Ex situ electro-organic synthesis: A method to decouple electro- and thermochemical steps for unrestricted reaction control

Classic in situ electro-organic synthesis with substrates added into electrolyzers often suffers from poor efficiency and restricted product selectivity tuning possibilities. The reason is that electrolysis conditions must balance requirements of both electro- and thermochemical steps during electrocatalytic reaction cascades, and additionally compromise between paired anode and cathode reactions. Hence, selective and efficient electrosynthesis remains challenging for many products, and particularly for economic co-production of anodic and cathodic products. Herein, we exemplify the method of ex situ electro-organic synthesis as an option to break such traditional compatibility barriers. The two-step process platform separates electrochemical catalyst activation steps in time and space from thermochemical substrate conversion at the activated catalyst. Thereby, ex situ electro-organic synthesis enables independent tuning of electrochemistry and organic synthesis for unique selectivity. For proof-of-concept, we demonstrate this using redox energy storage in Ni(OH)2/NiOOH anodes for selective alcohol oxidation. Specifically, in a two-step process, first bulk oxidation of Ni(OH)2 electrodes to NiOOH material is paired to H2 production by alkaline water electrolysis. Then, “charged” NiOOH electrodes are removed from the electrolyzer and used in external vessels to exemplarily oxidize benzyl alcohol under regeneration of Ni(OH)2 for another run.
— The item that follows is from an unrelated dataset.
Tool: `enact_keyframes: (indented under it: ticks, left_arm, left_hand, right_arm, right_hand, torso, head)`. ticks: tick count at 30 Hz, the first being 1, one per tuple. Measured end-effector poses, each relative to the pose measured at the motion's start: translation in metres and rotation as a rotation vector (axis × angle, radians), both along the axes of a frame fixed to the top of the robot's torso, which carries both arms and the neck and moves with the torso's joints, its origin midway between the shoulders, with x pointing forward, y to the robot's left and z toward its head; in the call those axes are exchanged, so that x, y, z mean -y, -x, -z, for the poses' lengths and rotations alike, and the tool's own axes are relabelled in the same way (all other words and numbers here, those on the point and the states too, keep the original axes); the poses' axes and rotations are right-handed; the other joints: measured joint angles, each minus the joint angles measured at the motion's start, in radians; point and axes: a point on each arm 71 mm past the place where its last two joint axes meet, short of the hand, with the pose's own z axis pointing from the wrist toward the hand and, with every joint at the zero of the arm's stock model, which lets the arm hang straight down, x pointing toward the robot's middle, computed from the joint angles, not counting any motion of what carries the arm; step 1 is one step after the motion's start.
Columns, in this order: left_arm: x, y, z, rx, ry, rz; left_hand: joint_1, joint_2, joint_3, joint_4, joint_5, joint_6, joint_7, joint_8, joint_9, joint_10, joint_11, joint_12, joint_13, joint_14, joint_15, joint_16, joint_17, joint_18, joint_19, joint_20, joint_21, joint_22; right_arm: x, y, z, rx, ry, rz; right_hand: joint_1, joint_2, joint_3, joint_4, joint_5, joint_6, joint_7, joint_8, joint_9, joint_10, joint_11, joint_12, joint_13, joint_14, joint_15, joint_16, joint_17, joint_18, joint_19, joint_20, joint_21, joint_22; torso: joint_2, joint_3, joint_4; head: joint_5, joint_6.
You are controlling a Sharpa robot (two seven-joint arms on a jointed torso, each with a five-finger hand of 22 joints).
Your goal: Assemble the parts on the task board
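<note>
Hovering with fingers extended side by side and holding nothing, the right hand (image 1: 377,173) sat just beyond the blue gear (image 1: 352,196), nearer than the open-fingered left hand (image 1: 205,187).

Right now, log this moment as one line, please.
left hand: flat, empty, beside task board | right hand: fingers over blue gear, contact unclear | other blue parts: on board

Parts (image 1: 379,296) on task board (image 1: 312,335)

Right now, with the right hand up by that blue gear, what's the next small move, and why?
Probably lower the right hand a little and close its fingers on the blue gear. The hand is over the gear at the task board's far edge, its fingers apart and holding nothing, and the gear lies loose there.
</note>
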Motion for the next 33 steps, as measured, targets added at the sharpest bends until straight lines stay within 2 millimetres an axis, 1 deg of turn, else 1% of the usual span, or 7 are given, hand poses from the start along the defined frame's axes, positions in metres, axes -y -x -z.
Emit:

Free choice of reaction medium allows to convert benzyl alcohol either to benzoic acid with 99% selectivity (in water) or to benzaldehyde with 91% selectivity (in n-hexane), where classic in situ electrolysis can only produce the acid together with H2. Since NiOOH can mediate many organic conversions, this work may inspire future electro-synthesis of several previously inaccessible products.